We first observe that by spectral theorem of a selfadjoint matrix, any selfadjoint matrix $A\in M_n(\mathbb{C})$ can be written as (up to unitarily equivalence) $A=A_{+}-A_{-}$ where $A_{+}, A_{-}\geq 0$ with $A_{+}A_{-}=0$. Now I have a question which is following:
Question: Let $A\in M_n(\mathbb{C})$ be a selfadjoint matrix. Does there exist a sequence (or net) $\{A_{\lambda}\}$ where $A_{\lambda}=A_{+}(\lambda)-A_{-}(\lambda)$ with $A_{+}{(\lambda)}\geq 0, A_{-}(\lambda)>0$ and $A_{+}{(\lambda)}A_{-}(\lambda)=0$ s.t. $\lim A_{\lambda}=A$?
Any comment/hint is highly appreciated. Thanks in advance.
Misunderstood the question: I thought $>0$ meant $\geq 0$ and non-zero. It is actually meant as positive definite, which changes things.

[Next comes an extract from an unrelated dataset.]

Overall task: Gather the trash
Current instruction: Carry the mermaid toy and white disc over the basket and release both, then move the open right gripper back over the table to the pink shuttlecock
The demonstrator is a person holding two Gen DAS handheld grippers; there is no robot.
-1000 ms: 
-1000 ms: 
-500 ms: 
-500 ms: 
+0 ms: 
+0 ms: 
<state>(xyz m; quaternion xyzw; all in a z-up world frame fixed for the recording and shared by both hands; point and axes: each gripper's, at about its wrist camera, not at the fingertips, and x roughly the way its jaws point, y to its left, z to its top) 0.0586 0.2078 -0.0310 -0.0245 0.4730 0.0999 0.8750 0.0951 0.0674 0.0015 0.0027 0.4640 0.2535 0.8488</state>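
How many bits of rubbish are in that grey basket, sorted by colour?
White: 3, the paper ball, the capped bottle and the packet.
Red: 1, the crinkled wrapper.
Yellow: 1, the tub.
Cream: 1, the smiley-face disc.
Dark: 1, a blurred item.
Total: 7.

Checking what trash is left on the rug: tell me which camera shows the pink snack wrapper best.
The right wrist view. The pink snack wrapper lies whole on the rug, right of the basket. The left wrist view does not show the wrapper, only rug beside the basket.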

This is not true generally. Indeed, suppose that $A = A^* \in M_p$ can be approximated by $A_n$ where $(A_n)_+(A_n)_- = 0$, where $(A_n)_- > 0$ for all $n$. Being positive definite, $(A_n)_-$ has strictly positive eigenvalues, and is therefore invertible. So since $(A_n)_+(A_n)_- = 0$, this implies that $(A_n)_+ = 0$, so $-(A_n)_- = (A_n)_+ - (A_n)_- = A_n \to A = A_+ - A_-$, from which its clear that $A_+$ must be 0, so the positive part of $A$ must be 0.
So if $A$ has a strictly positive eigenvalue, this cannot be done. For example, the 2x2 matrix below cannot be approximated in such a way.
Below is the original answer I put for which I interpreted $> 0$ as $\geq 0$ and non-zero.
Sequences will be good enough since $M_n$ is finite-dimensional. The obvious answer to your question if there are negative eigenvalues is to take $A_\lambda = A, A_+(\lambda) = A_+, A_-(\lambda) = A_-$.
The only difference now is that if you have no negative eigenvalues, can you approximate $A_-$ by strictly positive matrices? Yes!
All that's really happening here is that if $A$ is a self-adjoint matrix, its unitarily diagonalizable (actually any normal matrix is), so lets suppose that $A = \lambda_1 \oplus \cdots \oplus \lambda_p \in M_p$. All that your decomposition into $A_+$ and $A_-$ is doing is letting $A_+$ be the diagonal matrix with the positive $\lambda_i$'s, and $A_-$ will be the positive parts of the negative $\lambda_i$'s.
Edit: you can write this out explicitly: $$A_+ = \max(0,\lambda_1)\oplus \cdots \oplus\max(0,\lambda_p), A_- = \max(0,-\lambda_1)\oplus\cdots\oplus\max(0,-\lambda_p).$$
So if you wanted an approximation, just approximate the eigenvalues in $\mathbb{R}$! For example if $$A = \begin{pmatrix} 1 & 0 \\ 0 & 0 \end{pmatrix}, $$ we can appriximate it by $$A_n = \begin{pmatrix} 1 & 0 \\ 0 & -\frac{1}{n} \end{pmatrix}. $$ Then $(A_n)_-$ will just be $0 \oplus \frac{1}{n}$, which is a matrix $> 0$. You can do the same thing in general for any diagonal matrix.